As I understand it, one of the cornerstones of the Python language is that it is
the behavior that dictates the language, not the other way around. To illustrate
that understanding, consider two separate objects that are both initialized to
have a self.my_var
member variable. The underlying assumption is that if I have
a function whose behavior is to act on that variable, it does not matter which
object or which instance of a class holds that member variable. The passing of
that object into the function is behavior enough.
And that kind of thinking that “we are adults in the room” permeates through a lot of Python. There are no interfaces as in Java and C#. Because of the loose typing, there are no needs for generics. Things just work.

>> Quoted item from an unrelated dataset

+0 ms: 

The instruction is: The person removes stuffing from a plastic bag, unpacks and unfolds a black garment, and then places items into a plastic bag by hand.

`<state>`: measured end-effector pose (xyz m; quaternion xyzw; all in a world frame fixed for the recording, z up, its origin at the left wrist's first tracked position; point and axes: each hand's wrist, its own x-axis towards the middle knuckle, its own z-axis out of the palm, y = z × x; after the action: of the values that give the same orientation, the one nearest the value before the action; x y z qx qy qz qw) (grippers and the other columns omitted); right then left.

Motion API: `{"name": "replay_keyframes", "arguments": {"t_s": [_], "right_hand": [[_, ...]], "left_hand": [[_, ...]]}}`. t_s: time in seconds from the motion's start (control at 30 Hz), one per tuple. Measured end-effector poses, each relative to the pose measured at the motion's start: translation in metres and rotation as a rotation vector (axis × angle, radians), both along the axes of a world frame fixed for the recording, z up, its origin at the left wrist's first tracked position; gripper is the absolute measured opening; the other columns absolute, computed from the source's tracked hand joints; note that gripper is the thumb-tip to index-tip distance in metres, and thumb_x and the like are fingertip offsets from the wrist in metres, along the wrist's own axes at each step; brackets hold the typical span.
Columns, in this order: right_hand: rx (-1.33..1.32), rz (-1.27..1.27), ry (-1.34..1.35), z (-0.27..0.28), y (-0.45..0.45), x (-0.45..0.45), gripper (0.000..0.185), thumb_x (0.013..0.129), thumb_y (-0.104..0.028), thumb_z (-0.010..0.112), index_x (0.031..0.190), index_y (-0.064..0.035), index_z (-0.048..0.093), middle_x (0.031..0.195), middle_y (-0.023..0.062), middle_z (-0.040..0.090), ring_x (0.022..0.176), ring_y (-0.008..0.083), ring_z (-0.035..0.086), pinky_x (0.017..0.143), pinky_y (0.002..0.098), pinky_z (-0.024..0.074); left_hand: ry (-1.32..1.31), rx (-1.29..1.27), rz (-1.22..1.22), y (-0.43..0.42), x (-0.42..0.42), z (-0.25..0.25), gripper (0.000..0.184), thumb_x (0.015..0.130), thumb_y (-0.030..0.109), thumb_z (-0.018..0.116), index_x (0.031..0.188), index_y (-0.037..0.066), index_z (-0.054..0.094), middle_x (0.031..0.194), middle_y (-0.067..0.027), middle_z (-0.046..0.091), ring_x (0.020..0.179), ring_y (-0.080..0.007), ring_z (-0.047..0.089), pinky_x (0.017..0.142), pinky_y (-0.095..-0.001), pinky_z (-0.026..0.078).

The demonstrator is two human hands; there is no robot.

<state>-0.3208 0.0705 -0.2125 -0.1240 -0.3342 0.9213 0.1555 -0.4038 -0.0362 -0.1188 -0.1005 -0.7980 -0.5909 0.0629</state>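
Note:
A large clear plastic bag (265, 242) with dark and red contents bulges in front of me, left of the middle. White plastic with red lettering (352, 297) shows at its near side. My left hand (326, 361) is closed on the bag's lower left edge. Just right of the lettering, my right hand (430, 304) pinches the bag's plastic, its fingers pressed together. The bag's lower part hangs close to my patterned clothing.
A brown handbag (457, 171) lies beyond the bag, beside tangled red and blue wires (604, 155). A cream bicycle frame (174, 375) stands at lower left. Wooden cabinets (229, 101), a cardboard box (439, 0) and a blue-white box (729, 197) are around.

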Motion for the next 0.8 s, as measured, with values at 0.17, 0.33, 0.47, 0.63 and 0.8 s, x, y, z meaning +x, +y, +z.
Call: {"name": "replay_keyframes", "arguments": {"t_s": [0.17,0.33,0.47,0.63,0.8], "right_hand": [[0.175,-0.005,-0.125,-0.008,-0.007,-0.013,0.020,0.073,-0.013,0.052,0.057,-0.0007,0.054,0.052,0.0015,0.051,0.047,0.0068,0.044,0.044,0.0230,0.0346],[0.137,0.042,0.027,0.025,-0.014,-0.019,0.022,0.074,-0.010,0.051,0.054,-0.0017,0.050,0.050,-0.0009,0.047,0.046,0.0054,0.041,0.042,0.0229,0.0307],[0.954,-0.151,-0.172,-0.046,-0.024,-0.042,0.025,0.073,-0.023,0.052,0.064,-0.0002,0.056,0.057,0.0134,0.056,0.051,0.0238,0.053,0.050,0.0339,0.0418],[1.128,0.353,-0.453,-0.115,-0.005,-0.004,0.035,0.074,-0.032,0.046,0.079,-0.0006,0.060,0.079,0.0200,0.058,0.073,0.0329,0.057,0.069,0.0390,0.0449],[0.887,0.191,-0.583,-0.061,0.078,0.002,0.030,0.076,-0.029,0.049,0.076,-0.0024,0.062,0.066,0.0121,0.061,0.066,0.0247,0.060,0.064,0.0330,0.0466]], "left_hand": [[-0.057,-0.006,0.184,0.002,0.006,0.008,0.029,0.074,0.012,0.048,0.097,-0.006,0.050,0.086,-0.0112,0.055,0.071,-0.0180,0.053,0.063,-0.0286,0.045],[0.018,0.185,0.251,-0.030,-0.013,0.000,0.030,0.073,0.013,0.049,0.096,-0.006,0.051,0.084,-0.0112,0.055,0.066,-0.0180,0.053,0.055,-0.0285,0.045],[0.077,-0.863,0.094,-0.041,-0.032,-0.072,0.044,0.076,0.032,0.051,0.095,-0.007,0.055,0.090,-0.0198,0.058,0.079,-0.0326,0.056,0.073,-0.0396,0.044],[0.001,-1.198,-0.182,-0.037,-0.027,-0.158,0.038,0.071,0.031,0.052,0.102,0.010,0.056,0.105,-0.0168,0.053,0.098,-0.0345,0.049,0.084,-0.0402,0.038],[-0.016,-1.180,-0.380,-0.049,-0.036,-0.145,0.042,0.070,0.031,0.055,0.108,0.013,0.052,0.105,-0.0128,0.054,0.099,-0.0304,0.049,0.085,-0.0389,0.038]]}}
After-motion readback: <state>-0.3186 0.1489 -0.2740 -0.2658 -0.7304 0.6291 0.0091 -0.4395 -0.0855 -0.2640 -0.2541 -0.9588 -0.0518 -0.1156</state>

But using a language that does not have strict typing also has its share of
problems. For one, since everything looks the same, any kind of function hinting
in source editors struggles to figure out the proper set of functions to display.
Say a variable was initialized to a None
, then an int
, and then a str
. What
function hints should the editor display and when? It is situations like that
where things get complicated.
Introducing Python Type Hints¶
While I have used Python for over four years now, it was only in the last couple of months that I came across Python Type Hints. To be clear, the name is exactly as it sounds. These are hints, not mandates, for how to interpret types within the Python languages space. To use a simple example, consider this Python code:
def my_function(do_something):
return "something"
It is not really that interesting, therefore it is easy to read. Therefore, compare
it to the following code, from PyMarkdown’s main.py
module:
def main(self):
"""
Main entrance point.
"""
args = self.__parse_arguments()
self.__set_initial_state(args)
new_handler, total_error_count = None, 0
try:
self.__initialize_strict_mode(args)
new_handler = self.__initialize_logging(args)
self.__handle_plugins_and_extensions(args)
POGGER.info("Determining files to scan.")
files_to_scan, did_error_scanning_files = self.__determine_files_to_scan(
args.paths, args.recurse_directories
)
if did_error_scanning_files:
total_error_count = 1
else:
self.__initialize_parser(args)
self.__handle_main_list_files(args, files_to_scan)
for next_file in files_to_scan:
try:
self.__scan_file(args, next_file)
except BadPluginError as this_exception:
self.__handle_scan_error(next_file, this_exception)
except BadTokenizationError as this_exception:
self.__handle_scan_error(next_file, this_exception)
except ValueError as this_exception:
formatted_error = f"Configuration Error: {this_exception}"
self.__handle_error(formatted_error, this_exception)
finally:
if new_handler:
new_handler.close()
if self.__plugins.number_of_scan_failures or total_error_count:
sys.exit(1)
What makes this function readable is that most of the heavy lifting has been delegated
off to the ten functions that main
function itself calls. But look at
the function call to the __determine_files_to_scan
. What kind of arguments does
that function require? What kind of return values does that function produce?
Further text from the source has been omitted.